An extensive and costly project such as this makes it imperative to find a reliable and professional company. In most cases, the company who detects and removes an oil tank can also test the soil for contamination by the on-site LSRP and remediate any issues. The owner should also strive to find a company who will provide a quick and reliable way to handle the situation.
If an owner determines that there may be a tank buried on their property, the following actions by a potential oil tank removal and remediation team will indicate their worth. First, the company should be able to provide an estimate for removal based upon locating the tank and determining how much oil is left in the tank. If the owner agrees to hire the company, a contract should be drawn up, outlining all costs, and the owner may need to pay a deposit. At that time, the company will acquire the needed permits and ensure that the utility companies mark the property for buried lines.

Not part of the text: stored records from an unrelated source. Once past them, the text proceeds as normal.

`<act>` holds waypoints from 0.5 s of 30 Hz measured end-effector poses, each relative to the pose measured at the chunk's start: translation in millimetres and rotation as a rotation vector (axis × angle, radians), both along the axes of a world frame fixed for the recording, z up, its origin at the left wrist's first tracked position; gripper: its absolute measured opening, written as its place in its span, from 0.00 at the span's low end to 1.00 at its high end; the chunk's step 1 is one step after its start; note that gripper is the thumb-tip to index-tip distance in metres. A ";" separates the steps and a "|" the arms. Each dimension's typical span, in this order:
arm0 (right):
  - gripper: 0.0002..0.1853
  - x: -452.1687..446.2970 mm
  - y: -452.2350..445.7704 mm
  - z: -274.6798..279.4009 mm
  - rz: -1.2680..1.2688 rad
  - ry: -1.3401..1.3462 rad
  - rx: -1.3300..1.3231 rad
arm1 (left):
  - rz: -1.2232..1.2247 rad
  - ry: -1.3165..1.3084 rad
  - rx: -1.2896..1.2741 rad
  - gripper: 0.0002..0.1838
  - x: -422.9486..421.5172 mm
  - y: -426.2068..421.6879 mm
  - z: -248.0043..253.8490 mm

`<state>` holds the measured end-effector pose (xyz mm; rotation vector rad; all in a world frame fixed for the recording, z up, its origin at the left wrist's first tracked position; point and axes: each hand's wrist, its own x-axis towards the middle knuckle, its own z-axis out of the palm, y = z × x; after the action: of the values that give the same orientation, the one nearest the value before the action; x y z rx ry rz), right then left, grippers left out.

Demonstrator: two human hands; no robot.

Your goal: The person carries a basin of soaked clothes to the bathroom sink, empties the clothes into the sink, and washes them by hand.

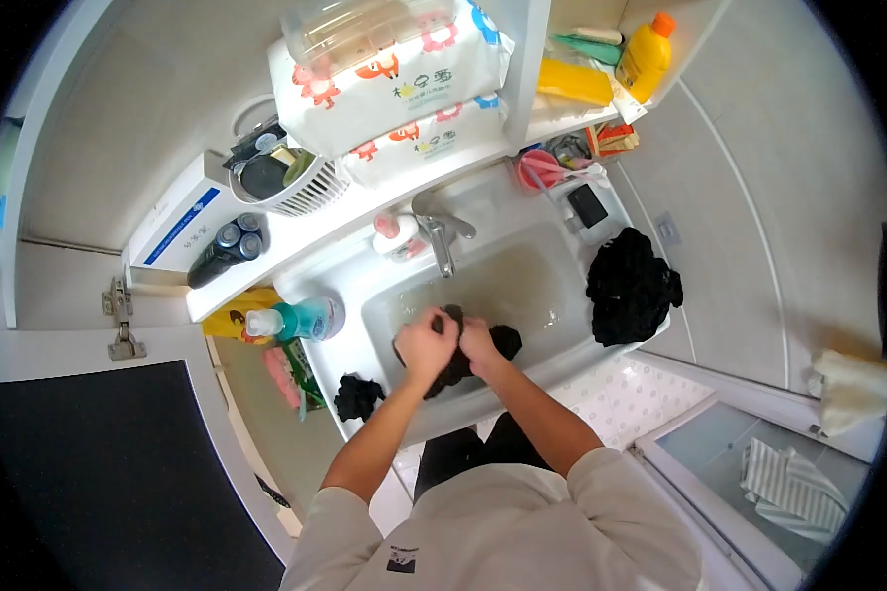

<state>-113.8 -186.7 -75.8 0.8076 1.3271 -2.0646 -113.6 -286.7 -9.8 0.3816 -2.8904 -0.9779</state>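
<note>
A dark wet cloth (453, 372) is bunched in the murky water of the white sink (373, 330). My left hand (427, 345) is closed on its left part, knuckles up. Close beside it, my right hand (478, 345) grips the same cloth from the right. One dark end (506, 342) sticks out past my right hand. My fingertips are partly hidden by the cloth and the backs of my hands. Above the basin, behind my hands, is a metal faucet (444, 251).
A large black cloth heap (633, 288) lies on the sink's right ledge, a small black cloth (358, 398) on the left. A blue-green bottle (308, 319) and a white pump bottle (397, 236) stand on the rim. A pink cup (539, 169) sits at the back right corner.
</note>
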 end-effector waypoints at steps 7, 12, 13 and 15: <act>0.22 0.7 18.7 -16.6 0.323 0.207 0.220 | -0.075 -0.167 -0.030 0.14 -11.8 -52.2 -44.8; 0.29 -12.5 33.7 -8.1 0.309 0.208 0.065 | -0.697 -0.005 0.304 0.47 -6.8 -56.2 -7.9; 0.31 -14.9 34.8 7.7 0.305 0.220 0.071 | -0.801 -0.016 0.367 0.51 -5.1 -45.1 10.7; 0.33 -20.2 33.6 30.6 0.206 0.139 -0.090 | -0.786 -0.084 0.055 0.61 -3.3 -35.1 16.4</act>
<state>-134.1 -153.1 -45.1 0.4750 1.3202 -2.0288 -116.9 -321.8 6.5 -0.7954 -3.1185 -1.1216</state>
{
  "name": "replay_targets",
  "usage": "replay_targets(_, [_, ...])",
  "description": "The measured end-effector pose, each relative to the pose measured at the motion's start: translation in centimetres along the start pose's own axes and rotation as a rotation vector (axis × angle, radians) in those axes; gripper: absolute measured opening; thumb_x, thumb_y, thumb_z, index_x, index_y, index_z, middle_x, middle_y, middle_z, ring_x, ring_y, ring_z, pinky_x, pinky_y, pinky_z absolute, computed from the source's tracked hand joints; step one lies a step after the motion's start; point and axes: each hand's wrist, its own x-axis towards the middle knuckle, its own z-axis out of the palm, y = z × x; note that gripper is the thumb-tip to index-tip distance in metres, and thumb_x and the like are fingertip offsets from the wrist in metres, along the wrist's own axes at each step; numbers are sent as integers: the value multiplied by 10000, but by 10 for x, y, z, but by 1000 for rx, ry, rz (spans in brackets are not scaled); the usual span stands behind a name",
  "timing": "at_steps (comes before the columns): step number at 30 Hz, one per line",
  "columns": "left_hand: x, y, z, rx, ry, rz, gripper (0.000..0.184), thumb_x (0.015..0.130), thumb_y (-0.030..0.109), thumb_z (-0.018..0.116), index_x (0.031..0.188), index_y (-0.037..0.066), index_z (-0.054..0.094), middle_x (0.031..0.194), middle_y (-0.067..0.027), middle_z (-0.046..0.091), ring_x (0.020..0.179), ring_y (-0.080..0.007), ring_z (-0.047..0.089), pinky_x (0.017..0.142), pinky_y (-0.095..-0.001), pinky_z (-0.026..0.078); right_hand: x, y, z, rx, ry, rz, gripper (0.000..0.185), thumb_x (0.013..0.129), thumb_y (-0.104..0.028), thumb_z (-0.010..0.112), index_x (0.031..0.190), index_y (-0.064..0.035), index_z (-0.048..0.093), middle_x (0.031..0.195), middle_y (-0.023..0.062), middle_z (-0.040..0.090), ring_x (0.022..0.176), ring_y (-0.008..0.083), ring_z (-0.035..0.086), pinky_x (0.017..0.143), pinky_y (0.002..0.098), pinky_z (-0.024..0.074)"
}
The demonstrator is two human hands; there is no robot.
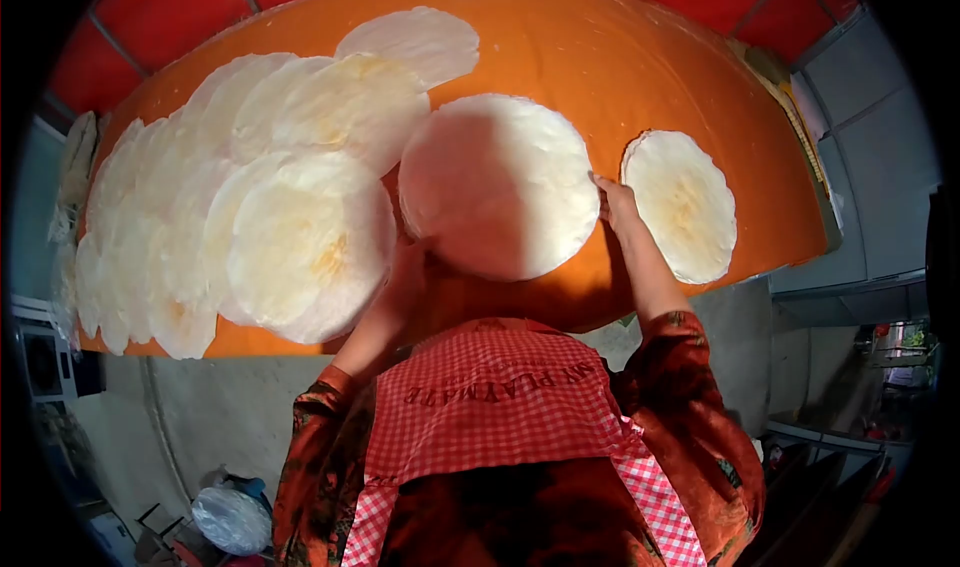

The removal of the tank will be coordinated with the town inspector, who will inspect the tank for holes with the hired professionals.
If the town inspector fails the tank, soil remediation will be required, for which a remediation case number will be assigned by NJDEP. The company should contact NJDEP for the owners. The LSRP will oversee the entire excavation and soil testing process to ensure it is done right. Once the site has been remediated, the company should provide a certificate to the owner as proof that the tank was removed.